§ PROBLEM REQUIREMENTS
Scan the listing below. Return every line containing the string "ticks".
Content starts
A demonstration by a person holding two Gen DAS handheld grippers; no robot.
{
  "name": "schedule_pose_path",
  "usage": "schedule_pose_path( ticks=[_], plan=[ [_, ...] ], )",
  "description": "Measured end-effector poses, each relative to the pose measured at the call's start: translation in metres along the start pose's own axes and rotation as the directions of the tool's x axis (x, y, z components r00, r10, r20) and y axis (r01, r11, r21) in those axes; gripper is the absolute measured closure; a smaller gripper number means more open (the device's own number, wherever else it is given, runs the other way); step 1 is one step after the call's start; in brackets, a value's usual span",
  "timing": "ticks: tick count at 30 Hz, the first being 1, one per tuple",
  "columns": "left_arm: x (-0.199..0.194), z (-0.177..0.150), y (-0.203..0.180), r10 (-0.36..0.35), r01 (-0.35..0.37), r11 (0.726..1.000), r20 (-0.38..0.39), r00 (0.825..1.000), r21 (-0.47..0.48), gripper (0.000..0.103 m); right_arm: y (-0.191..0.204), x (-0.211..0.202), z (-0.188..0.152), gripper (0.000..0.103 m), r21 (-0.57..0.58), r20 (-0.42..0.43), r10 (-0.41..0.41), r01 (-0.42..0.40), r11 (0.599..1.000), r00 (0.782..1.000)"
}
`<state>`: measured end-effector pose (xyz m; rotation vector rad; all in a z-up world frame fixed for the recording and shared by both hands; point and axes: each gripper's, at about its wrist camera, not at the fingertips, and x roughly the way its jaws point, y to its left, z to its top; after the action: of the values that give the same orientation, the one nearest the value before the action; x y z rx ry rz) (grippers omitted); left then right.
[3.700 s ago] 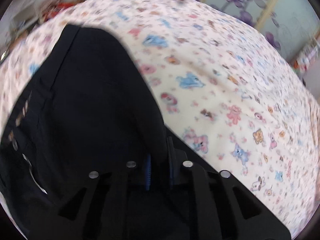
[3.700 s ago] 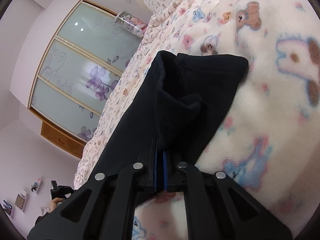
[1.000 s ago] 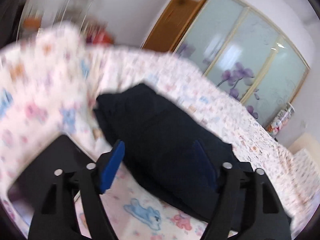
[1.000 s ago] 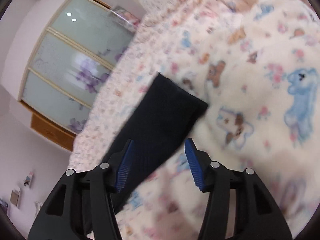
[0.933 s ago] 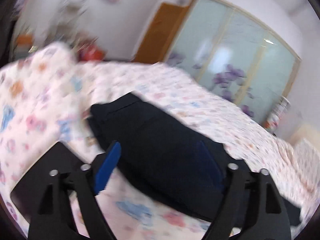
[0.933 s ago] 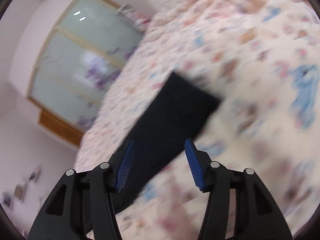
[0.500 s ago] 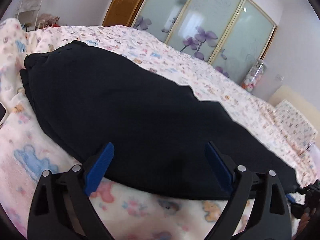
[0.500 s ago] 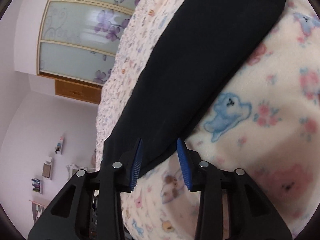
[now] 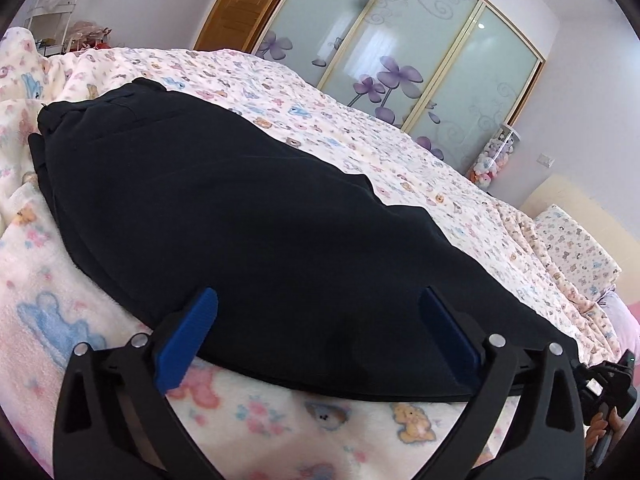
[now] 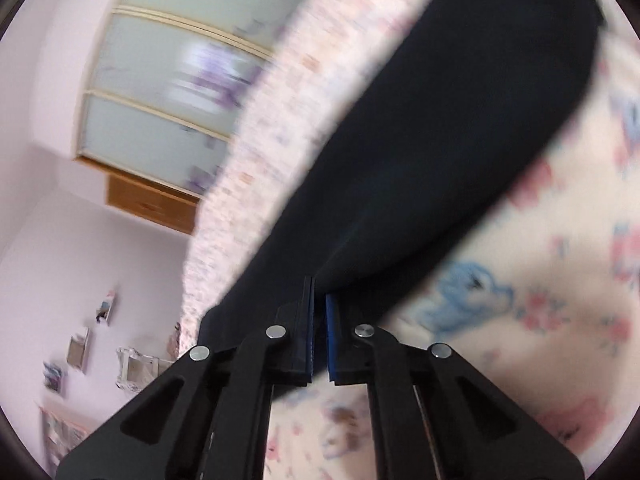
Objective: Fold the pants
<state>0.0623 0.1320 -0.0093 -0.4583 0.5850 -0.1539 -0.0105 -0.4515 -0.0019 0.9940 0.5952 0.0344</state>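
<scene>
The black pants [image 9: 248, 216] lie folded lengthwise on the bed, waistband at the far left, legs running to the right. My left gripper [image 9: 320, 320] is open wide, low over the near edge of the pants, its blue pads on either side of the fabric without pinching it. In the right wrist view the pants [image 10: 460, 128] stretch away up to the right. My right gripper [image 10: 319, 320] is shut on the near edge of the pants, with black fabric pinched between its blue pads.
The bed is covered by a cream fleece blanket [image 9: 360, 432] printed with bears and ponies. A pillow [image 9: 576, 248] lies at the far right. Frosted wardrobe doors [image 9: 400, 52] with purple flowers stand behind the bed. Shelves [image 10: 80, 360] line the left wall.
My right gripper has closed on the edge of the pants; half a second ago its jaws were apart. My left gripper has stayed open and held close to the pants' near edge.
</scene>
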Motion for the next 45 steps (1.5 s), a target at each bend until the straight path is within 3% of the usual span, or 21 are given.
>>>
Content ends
§ ANSWER TO THE EXERCISE
  "usage": "schedule_pose_path( ticks=[_], plan=[ [_, ...] ], )",
  "timing": "ticks: tick count at 30 Hz, the first being 1, one per tuple",

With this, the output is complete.